Adianhusaini.id, Depok-- Dr. Adian justru mengarahkan anak-anaknya agar menjadi guru.  Ketua Umum Dewan Dakwah Islamiyah Indonesia (DDII) itu memang dikenal sebagai ilmuwan dan praktisi pendidikan. Ia telah menulis beberapa buku dan ribuan artikel tentang pendidikan (lihat: www.adianhusaini.id). Sejak tahun 2000, bersama istrinya, Megawati, ia mendirikan TK At-Taqwa Depok. Ia pun berusaha mendidik anak-anaknya menjadi guru.

 “Menjadi guru itu mulia. Kakek saya dan beberapa paman saya adalah guru ngaji. Ayah saya guru SD.  Saya dulu diterima kuliah di jurusan Pendidikan Fisika IKIP Malang, tapi saya ditakdirkan kuliah di Fakultas Kedokteran Hewan IPB. Lulus S1, saya langsung menjadi guru Biologi di sebuah pesantren,” tuturnya suatu ketika.

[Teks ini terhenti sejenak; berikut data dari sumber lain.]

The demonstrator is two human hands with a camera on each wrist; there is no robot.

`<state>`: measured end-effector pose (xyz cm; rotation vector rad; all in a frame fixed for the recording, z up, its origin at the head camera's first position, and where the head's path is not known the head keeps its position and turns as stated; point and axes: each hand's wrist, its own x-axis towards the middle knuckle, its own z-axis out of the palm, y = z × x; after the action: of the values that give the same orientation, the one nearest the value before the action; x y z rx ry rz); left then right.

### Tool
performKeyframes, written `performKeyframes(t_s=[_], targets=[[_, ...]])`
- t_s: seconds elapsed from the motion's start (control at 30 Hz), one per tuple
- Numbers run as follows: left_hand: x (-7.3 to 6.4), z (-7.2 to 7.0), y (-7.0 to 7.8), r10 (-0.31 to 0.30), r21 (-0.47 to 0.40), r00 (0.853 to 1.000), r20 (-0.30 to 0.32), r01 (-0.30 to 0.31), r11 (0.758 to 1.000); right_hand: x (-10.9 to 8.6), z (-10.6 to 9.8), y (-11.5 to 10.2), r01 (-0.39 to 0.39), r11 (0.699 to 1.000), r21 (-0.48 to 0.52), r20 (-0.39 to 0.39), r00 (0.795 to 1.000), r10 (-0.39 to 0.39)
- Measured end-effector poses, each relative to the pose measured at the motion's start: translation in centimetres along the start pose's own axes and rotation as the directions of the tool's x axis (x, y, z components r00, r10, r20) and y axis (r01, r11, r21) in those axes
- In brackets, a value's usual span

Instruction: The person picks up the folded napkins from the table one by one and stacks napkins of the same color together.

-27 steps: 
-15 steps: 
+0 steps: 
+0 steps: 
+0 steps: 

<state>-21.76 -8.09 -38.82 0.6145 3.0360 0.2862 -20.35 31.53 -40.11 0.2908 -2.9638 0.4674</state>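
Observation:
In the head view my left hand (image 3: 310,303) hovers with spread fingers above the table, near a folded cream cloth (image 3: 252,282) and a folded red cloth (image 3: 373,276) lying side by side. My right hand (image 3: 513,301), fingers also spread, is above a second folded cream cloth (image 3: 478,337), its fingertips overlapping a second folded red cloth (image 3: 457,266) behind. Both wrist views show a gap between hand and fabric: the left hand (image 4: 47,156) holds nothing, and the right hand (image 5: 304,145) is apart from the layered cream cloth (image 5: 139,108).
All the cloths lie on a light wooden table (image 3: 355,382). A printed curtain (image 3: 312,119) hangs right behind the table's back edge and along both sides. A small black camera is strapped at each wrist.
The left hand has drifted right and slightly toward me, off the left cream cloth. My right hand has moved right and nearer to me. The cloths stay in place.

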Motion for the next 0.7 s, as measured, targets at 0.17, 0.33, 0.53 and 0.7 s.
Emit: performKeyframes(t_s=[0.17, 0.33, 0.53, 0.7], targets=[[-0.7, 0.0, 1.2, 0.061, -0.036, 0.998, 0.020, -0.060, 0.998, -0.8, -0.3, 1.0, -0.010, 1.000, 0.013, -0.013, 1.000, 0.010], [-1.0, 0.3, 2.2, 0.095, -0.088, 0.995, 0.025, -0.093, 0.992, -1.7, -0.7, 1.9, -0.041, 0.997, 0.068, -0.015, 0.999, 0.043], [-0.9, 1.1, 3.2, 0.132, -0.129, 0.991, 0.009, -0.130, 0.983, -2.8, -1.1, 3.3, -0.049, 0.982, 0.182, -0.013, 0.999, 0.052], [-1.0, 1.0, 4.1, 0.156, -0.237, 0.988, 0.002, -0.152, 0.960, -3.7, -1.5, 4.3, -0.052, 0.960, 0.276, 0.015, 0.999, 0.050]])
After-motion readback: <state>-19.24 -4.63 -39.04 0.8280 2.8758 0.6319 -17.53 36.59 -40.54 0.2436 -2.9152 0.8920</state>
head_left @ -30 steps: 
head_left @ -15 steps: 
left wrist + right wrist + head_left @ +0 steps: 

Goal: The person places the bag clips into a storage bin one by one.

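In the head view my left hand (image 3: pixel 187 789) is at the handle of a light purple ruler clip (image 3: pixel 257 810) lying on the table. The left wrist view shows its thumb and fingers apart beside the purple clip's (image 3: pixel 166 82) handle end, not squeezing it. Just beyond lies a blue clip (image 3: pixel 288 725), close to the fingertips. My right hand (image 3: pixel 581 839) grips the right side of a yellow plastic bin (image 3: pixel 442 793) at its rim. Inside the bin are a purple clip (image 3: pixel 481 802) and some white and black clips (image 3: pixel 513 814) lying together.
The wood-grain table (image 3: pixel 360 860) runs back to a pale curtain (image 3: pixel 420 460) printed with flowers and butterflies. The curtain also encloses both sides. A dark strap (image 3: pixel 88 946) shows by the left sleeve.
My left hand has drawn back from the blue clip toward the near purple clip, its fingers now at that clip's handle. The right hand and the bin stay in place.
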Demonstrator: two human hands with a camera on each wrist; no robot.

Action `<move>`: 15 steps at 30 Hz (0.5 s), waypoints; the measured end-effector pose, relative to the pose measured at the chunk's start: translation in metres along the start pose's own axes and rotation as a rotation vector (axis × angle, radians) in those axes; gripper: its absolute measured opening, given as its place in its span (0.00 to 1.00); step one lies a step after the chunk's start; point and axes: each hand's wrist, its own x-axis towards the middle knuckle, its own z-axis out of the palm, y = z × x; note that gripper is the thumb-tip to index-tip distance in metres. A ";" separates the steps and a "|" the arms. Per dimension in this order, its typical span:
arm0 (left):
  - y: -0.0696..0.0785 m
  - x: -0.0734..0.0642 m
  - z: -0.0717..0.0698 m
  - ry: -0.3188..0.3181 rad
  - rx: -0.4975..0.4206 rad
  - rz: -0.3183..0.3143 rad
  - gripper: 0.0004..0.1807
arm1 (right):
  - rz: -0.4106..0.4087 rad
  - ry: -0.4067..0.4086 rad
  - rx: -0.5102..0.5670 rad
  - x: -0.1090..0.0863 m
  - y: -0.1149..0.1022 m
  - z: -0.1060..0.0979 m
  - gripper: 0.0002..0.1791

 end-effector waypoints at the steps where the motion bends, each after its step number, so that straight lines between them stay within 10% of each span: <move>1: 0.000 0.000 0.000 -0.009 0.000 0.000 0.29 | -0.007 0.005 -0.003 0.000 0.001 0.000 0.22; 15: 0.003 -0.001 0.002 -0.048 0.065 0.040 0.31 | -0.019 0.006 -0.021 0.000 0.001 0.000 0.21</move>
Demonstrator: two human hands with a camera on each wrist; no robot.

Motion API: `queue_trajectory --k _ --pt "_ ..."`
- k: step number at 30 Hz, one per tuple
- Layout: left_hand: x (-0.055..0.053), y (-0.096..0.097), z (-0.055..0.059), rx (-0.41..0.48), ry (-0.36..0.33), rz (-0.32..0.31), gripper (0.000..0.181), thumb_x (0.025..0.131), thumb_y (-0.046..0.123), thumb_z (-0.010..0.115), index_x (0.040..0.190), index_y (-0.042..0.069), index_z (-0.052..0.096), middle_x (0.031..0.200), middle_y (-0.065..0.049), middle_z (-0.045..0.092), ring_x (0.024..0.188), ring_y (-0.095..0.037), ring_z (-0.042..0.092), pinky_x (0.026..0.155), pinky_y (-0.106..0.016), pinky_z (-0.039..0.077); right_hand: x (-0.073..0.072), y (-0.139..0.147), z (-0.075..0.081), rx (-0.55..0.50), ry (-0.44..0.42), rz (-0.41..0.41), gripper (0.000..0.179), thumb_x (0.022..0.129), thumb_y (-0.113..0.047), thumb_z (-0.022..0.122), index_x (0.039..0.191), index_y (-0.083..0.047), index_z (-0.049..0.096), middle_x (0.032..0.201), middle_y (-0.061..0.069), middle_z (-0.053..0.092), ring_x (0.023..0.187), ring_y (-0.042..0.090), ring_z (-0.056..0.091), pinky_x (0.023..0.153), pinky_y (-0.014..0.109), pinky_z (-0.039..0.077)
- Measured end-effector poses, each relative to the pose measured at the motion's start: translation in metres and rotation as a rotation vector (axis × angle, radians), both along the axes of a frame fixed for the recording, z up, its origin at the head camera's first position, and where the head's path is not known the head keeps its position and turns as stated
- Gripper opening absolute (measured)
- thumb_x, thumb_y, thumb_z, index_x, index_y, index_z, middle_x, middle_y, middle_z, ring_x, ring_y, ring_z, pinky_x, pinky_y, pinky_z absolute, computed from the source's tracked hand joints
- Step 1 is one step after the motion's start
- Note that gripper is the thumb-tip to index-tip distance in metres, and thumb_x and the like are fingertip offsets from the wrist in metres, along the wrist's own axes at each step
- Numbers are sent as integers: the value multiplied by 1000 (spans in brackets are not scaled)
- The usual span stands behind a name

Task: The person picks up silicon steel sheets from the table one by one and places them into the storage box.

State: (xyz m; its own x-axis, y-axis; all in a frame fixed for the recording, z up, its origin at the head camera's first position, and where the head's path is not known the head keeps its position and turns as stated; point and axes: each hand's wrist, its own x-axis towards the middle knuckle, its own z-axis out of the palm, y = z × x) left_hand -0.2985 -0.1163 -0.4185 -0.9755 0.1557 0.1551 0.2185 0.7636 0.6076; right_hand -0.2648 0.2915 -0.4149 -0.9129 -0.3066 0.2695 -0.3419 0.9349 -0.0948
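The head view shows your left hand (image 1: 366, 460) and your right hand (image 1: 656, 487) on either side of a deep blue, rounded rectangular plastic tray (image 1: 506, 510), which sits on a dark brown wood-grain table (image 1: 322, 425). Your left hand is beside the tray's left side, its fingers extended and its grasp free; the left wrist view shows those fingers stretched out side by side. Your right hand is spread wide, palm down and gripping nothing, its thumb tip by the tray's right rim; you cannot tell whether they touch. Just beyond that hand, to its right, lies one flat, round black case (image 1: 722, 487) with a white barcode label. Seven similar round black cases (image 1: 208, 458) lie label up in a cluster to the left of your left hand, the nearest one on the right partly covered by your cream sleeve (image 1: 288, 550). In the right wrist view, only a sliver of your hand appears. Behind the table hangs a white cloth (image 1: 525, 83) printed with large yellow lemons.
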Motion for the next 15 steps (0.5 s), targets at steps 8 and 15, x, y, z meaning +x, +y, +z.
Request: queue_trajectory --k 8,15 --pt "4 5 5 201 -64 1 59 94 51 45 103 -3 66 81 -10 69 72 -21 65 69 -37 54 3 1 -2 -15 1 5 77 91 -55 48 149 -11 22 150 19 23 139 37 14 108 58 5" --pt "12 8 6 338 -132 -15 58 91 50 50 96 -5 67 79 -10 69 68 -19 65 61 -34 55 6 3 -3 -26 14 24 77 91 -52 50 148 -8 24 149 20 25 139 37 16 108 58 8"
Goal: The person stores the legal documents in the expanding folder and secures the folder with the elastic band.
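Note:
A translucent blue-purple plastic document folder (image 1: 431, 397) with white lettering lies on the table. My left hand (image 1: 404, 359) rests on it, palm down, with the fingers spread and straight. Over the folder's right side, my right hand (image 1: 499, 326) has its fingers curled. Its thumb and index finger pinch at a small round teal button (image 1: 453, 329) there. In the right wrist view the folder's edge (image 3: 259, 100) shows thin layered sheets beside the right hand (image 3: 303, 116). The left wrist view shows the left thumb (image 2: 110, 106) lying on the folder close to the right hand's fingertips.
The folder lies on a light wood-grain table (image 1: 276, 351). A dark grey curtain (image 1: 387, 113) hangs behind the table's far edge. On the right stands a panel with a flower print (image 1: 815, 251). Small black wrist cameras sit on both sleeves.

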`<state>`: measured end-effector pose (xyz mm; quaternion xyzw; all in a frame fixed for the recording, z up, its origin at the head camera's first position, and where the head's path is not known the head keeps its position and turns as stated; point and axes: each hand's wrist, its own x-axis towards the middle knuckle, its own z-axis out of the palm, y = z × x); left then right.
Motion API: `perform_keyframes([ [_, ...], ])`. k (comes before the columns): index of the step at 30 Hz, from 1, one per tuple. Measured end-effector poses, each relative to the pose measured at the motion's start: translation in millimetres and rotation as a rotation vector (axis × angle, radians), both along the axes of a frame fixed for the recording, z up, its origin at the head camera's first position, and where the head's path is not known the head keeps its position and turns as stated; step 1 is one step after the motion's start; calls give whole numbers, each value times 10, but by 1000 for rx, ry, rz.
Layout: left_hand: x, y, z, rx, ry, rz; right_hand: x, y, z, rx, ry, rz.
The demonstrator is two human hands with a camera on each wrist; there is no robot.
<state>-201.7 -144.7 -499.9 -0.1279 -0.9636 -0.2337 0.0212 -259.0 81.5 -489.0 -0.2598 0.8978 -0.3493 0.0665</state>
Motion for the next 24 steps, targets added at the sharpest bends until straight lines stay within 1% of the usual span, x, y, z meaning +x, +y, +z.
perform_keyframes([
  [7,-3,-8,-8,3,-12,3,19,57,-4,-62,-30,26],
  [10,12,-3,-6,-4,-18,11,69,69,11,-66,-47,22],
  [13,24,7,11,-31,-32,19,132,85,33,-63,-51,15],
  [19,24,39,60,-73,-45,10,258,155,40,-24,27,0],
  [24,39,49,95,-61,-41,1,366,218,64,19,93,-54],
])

 Maka, ia pun mengarahkan anak-anaknya agar mau menjadi guru. Ia berkisah, tujuh anak-anaknya diarahkan untuk menjadi guru. Anak pertama, dan kedua nyantri di Pesantren Gontor. Anak pertama pernah menjadi guru dan sekarang bekerja di sebuah perusahaan di Jakarta. “Saya terus menasehati agar jangan sampai tidak mengajarkan ilmunya dari pesantren,” ujarnya.

Anak kedua, Bana Fatahillah,  telah menjadi guru sejak lulus Pesantren Gontor sebelum kuliah ke Mesir. Disamping itu, ia dilatih ketrampilan menulis. Lulus S1 dari Universitas Al-Azhar Mesir, Dr. Adian meminta anaknya pulang dan mengajar di pondok. Padahal, Syaikh-nya memintanya untuk melanjutkan S2 di Mesir.

“Saya minta dia mengajar dan memimpin pendidikan tingkat SMP,” kisahnya. Menurut Dr. Adian, menjadi guru adalah pekerjaan besar dan mulia, sehingga memerlukan latihan-latihan yang ikhlas dan sungguh-sungguh. “Menjadi guru yang baik tidak bisa instan,” lanjutnya lagi.

Bana Fatahillah menuruti nasehat ayahnya. Ia balik ke Indonesia dan menjadi guru di Pesantren At-Taqwa Depok. Ia kemudian menyelesaikan Program S2-nya di Institut Ilmu al-Quran Jakarta. Selama di Mesir, Bana sempat memimpin Rumah Tahfidz Mesir dan menjadi pemimpin redaksi Majalah La-Tansa IKPM. Bana memimpin pendidikan tingkat SMP dan SMA di Pesantren.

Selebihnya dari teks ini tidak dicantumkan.